_Task instructions:_ Repeat the data exactly, so that every line matches the original.

Recorded data:
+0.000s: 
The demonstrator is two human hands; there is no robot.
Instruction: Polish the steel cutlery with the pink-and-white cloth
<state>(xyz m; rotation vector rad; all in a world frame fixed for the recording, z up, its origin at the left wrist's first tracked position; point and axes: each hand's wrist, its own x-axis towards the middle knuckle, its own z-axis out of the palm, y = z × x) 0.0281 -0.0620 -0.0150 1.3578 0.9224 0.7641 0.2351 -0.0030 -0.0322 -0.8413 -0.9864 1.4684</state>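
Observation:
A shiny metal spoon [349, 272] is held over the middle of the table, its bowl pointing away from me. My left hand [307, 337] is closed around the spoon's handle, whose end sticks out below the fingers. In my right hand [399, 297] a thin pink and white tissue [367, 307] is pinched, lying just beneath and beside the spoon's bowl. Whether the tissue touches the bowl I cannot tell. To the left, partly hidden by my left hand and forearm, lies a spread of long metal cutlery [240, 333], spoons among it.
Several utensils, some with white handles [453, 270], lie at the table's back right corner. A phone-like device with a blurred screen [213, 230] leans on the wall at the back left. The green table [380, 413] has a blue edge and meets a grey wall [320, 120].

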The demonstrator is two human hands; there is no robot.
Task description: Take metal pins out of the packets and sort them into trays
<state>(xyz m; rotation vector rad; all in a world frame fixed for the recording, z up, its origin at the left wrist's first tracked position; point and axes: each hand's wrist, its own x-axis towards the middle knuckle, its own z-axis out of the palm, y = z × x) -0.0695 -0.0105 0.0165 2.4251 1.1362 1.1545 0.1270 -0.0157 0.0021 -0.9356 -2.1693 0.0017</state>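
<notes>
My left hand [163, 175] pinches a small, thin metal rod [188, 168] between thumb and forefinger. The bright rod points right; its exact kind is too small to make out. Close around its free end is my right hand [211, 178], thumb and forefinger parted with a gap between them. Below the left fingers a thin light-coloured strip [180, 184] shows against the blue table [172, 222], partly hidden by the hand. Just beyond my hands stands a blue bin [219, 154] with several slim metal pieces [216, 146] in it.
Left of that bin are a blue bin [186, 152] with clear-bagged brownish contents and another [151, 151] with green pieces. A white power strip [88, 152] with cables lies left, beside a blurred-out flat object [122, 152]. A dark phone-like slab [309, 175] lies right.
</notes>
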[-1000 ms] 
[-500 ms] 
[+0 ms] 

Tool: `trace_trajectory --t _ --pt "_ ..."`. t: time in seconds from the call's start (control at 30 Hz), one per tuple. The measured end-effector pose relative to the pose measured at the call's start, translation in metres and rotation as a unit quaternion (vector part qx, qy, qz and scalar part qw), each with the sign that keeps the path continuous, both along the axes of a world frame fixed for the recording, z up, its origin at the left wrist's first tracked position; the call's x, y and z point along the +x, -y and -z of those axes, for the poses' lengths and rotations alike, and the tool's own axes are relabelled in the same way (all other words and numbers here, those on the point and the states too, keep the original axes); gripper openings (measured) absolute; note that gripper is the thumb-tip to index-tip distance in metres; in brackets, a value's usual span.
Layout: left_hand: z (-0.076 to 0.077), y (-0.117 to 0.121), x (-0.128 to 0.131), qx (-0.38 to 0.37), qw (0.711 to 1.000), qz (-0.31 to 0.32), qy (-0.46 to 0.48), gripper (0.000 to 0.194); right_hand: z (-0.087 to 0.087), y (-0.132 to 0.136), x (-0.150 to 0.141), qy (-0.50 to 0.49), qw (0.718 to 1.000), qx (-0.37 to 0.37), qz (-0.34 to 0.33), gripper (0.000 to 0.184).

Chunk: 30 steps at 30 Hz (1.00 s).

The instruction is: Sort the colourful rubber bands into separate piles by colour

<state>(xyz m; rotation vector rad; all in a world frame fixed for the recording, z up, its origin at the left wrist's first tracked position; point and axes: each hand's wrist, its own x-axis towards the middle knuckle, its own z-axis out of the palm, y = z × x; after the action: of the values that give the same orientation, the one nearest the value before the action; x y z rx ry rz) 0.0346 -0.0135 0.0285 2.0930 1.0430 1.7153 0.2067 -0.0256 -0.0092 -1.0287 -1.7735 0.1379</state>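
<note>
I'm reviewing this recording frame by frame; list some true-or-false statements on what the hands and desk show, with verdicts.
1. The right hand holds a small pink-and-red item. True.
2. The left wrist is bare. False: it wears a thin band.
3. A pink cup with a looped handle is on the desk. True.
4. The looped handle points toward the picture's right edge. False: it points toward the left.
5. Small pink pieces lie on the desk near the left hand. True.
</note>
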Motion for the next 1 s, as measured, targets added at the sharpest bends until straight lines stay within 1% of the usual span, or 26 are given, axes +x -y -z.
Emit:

_Answer section:_
+0.000s: 
The demonstrator is two human hands; there is no robot.
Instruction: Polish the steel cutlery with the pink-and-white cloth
<state>(xyz m; rotation vector rad; all in a world frame fixed for the recording, z up, its origin at the left wrist's first tracked position; point and axes: each hand's wrist, its own x-axis towards the middle knuckle, its own z-axis out of the palm, y = z × x) 0.0281 -0.0620 -0.0150 1.3578 0.9224 0.7641 0.2351 -0.0030 -0.0322 -0.8413 -0.9864 1.4684</state>
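Observation:
A shiny metal spoon [349, 272] is held over the middle of the table, its bowl pointing away from me. My left hand [307, 337] is closed around the spoon's handle, whose end sticks out below the fingers. In my right hand [399, 297] a thin pink and white tissue [367, 307] is pinched, lying just beneath and beside the spoon's bowl. Whether the tissue touches the bowl I cannot tell. To the left, partly hidden by my left hand and forearm, lies a spread of long metal cutlery [240, 333], spoons among it.
Several utensils, some with white handles [453, 270], lie at the table's back right corner. A phone-like device with a blurred screen [213, 230] leans on the wall at the back left. The green table [380, 413] has a blue edge and meets a grey wall [320, 120].
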
The demonstrator is two human hands; there is no robot.
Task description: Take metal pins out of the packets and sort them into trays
<state>(xyz m; rotation vector rad; all in a world frame fixed for the recording, z up, its origin at the left wrist's first tracked position; point and axes: each hand's wrist, its own x-axis towards the middle knuckle, its own z-axis out of the palm, y = z × x) -0.0695 -0.0105 0.0165 2.4251 1.1362 1.1545 0.1270 -0.0157 0.0021 -0.9356 -2.1693 0.0017</state>
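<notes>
My left hand [163, 175] pinches a small, thin metal rod [188, 168] between thumb and forefinger. The bright rod points right; its exact kind is too small to make out. Close around its free end is my right hand [211, 178], thumb and forefinger parted with a gap between them. Below the left fingers a thin light-coloured strip [180, 184] shows against the blue table [172, 222], partly hidden by the hand. Just beyond my hands stands a blue bin [219, 154] with several slim metal pieces [216, 146] in it.
Left of that bin are a blue bin [186, 152] with clear-bagged brownish contents and another [151, 151] with green pieces. A white power strip [88, 152] with cables lies left, beside a blurred-out flat object [122, 152]. A dark phone-like slab [309, 175] lies right.
</notes>
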[-1000 ms] 
[-500 ms] 
[+0 ms] 

Tool: `trace_trajectory --t _ --pt "_ ..."`. t: time in seconds from the call's start (control at 30 Hz), one per tuple. The measured end-effector pose relative to the pose measured at the call's start, translation in metres and rotation as a unit quaternion (vector part qx, qy, qz and scalar part qw), each with the sign that keeps the path continuous, both along the axes of a world frame fixed for the recording, z up, its origin at the left wrist's first tracked position; the call's x, y and z point along the +x, -y and -z of those axes, for the poses' lengths and rotations alike, and the tool's own axes are relabelled in the same way (all other words and numbers here, those on the point and the states too, keep the original axes); gripper openings (measured) absolute; note that gripper is the thumb-tip to index-tip distance in metres; in brackets, a value's usual span.
Layout: left_hand: z (-0.076 to 0.077), y (-0.117 to 0.121), x (-0.128 to 0.131), qx (-0.38 to 0.37), qw (0.711 to 1.000), qz (-0.31 to 0.32), qy (-0.46 to 0.48), gripper (0.000 to 0.194); right_hand: z (-0.087 to 0.087), y (-0.132 to 0.136), x (-0.150 to 0.141), qy (-0.50 to 0.49), qw (0.718 to 1.000), qx (-0.37 to 0.37), qz (-0.34 to 0.33), gripper (0.000 to 0.184).

Chunk: 30 steps at 30 Hz (1.00 s).

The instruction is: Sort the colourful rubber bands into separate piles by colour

<state>(xyz m; rotation vector rad; all in a world frame fixed for the recording, z up, its origin at the left wrist's first tracked position; point and axes: each hand's wrist, its own x-axis towards the middle knuckle, its own z-axis out of the palm, y = z × x; after the action: of the values that give the same orientation, the one nearest the value before the action; x y z rx ry rz) 0.0346 -0.0135 0.0285 2.0930 1.0430 1.7153 0.2067 -0.0256 -0.0092 -1.0287 -1.7735 0.1379</state>
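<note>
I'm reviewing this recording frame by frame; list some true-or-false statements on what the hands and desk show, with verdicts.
1. The right hand holds a small pink-and-red item. True.
2. The left wrist is bare. False: it wears a thin band.
3. A pink cup with a looped handle is on the desk. True.
4. The looped handle points toward the picture's right edge. False: it points toward the left.
5. Small pink pieces lie on the desk near the left hand. True.
</note>
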Motion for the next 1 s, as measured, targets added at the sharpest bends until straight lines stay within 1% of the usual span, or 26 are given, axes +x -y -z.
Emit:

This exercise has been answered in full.